Un des points fondamentaux de Falcon Lake et que je n’ai toujours pas abordé, c’est la question des fantômes. Ces fantômes, qui ont su exciter beaucoup, dont moi, et qui semblent influencer l’histoire autant que cet amour éphémère. Je ne vous révèlerai pas plus que la bande annonce peut laisser présager, mais que c’est avec cette idée que je qualifierai de « géniale » que je vais en venir à une prise de position sur le cinéma francophone. Aujourd’hui en France, on qualifie « film de genre » tout ce qui se rapproche plus ou moins au cinéma fantastique, horrifique, etc. Mais maintenant, je pense que des films comme Falcon Lake devraient s’approprier ce nom, principalement parce qu’il reste dans un flou constant, et un mélange équilibré des tons.

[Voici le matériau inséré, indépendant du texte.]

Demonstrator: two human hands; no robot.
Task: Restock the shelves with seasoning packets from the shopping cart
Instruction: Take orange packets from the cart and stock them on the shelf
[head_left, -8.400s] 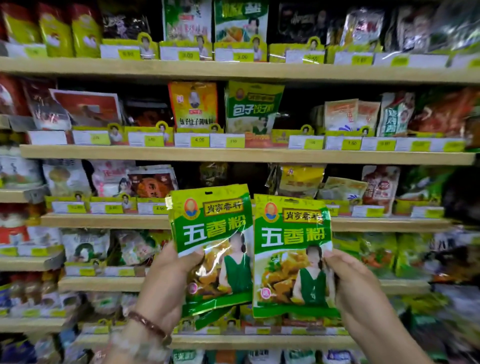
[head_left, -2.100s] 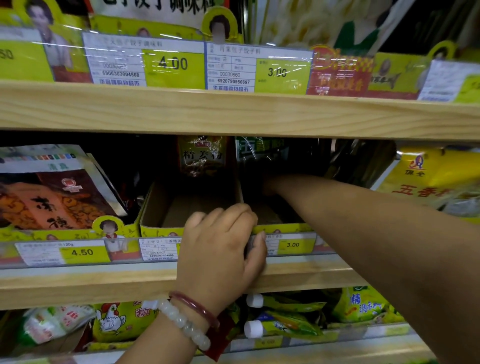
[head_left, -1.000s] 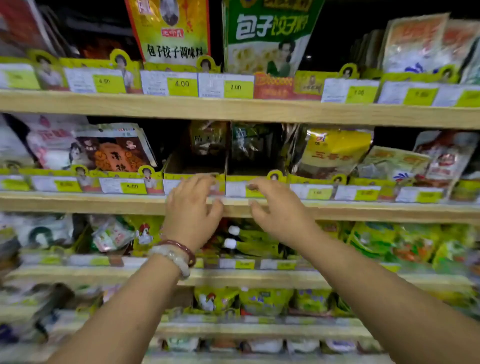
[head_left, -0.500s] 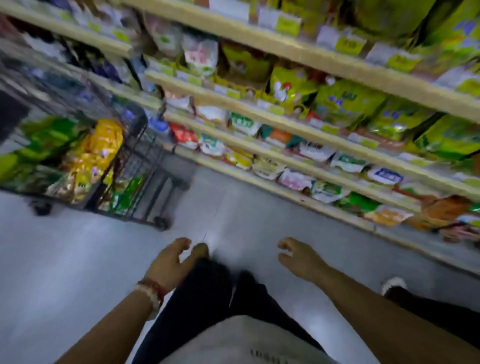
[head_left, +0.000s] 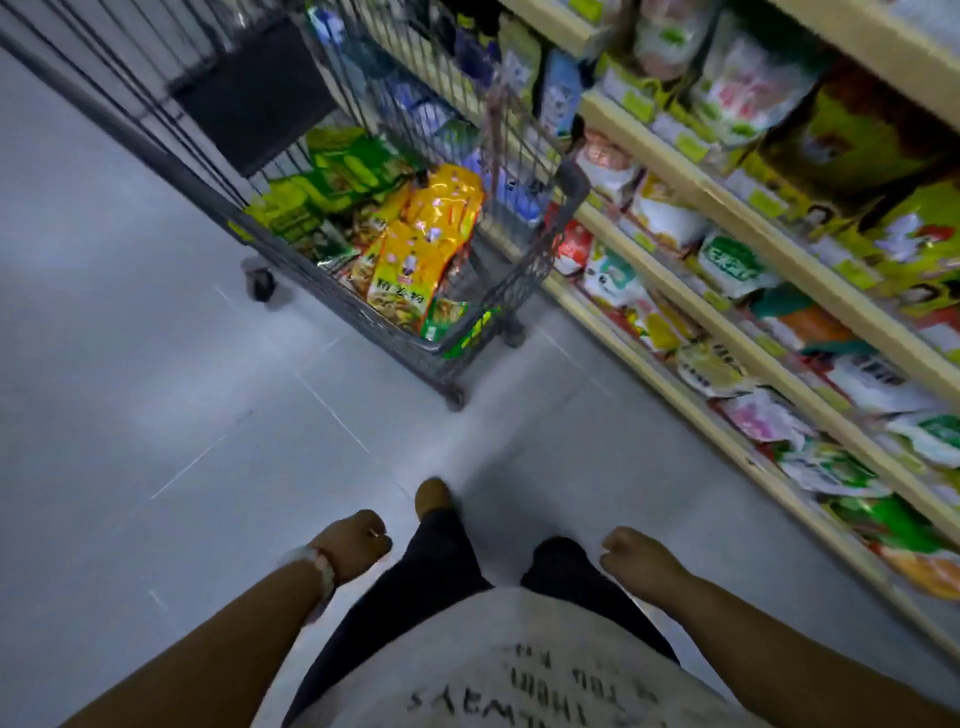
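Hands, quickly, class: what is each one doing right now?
Left hand: loosely curled, holding nothing, hanging idle.
Right hand: loosely curled, holding nothing, hanging idle.

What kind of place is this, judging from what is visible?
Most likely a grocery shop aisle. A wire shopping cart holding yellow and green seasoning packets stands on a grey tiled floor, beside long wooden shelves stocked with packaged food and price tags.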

Ma réflexion est grandement liée à cette fin ouverte que je ne saurai décrire sans spoiler, mais qui semble entièrement redéfinir la structure même du film si prise dans un certain sens.


Tout est plus ou moins filmé pour nous montrer que Bastien est mort, noyé dans le lac en fin de film. Mais au final, est-ce une approche purement tragique qui force métaphoriquement ou non Chloé à faire le deuil de cette relation, ou est-ce qu’il ne s’agirait pas d’un problème de point de vue. Est-ce que depuis tout ce temps, le fantôme qui fait vivre Chloé, ce mort qui l’obsède, et si c’était lui depuis le début, et que le film parle de deuil (pour la défense de cette hypothèse, la zone où la famille se recueille me parait incroyablement chargée en trop peu de temps, qui sait…) ? Donc, film tragique, ou à ressort réellement fantastique ?


Et puis, même sans la surcouche fantastique, de film de genre, Falcon lake c’est aussi une prodigieuse adaptation. Si je n’en n’ai pas parlé outre-mesure, c’est aussi parce que plus que d’être libre, l’appuie de la BD « Une sœur » reste principalement de l’ordre de l’influence. Des aveux de Charlotte Le Bon, la première version du scénario était nulle à chier, en partie parce que trop rattachée à la BD. Falcon lake s’est progressivement émancipée des fondations premières de la BD pour mettre à la place les propres influences de sa réalisatrice, que ce soit dans le cadre Québécois, la personnalité des personnages, etc ; c’est principalement cette amour qui semble être resté. A noter que cette dernière remercie au générique (ce que je compte comme influence) à la fois ses traumas, ses peurs ou encore les blagues de pet.


Si tu me lis Charlotte, t’aurais cependant mieux fait de respecter la BD à la fin, et faire mourir ces p’tits cons bons qu’à être bourré.


Mais voilà, au-delà de la simple chronique de vie, de la surcouche "genre", Falcon Lake c’est principalement une œuvre personnelle, rentrant dans l’intime de personnages pour toucher à l’universel (et presque me faire chialer, aussi).


Falcon Lake est un chef-d’œuvre, s’il possède certains défauts, principalement liés au rythme et à certains personnages, honnêtement moins intéressants que d’autres, c’est selon moi un film d’une grande maturité qui mélange savoir-faire évidant, confiance inébranlable dans son processus créatif, mais surtout, un tel niveau de franchise que cela provoque, pour ma part, une montagne russe émotionnelle. Certains n’y trouveront probablement pas autant de qualités, n’auront pas la même passion que moi, mais je doute que beaucoup ne voient pas objectivement la qualité ne serait-ce que plastique du rendu. Au final, plus que certains films mieux classés dans mon top, il m'a marqué au fer rouge, je l’espère pour toujours.

Si le père noël existe, qu’il exauce mon souhait que la France entière le voit 10 fois.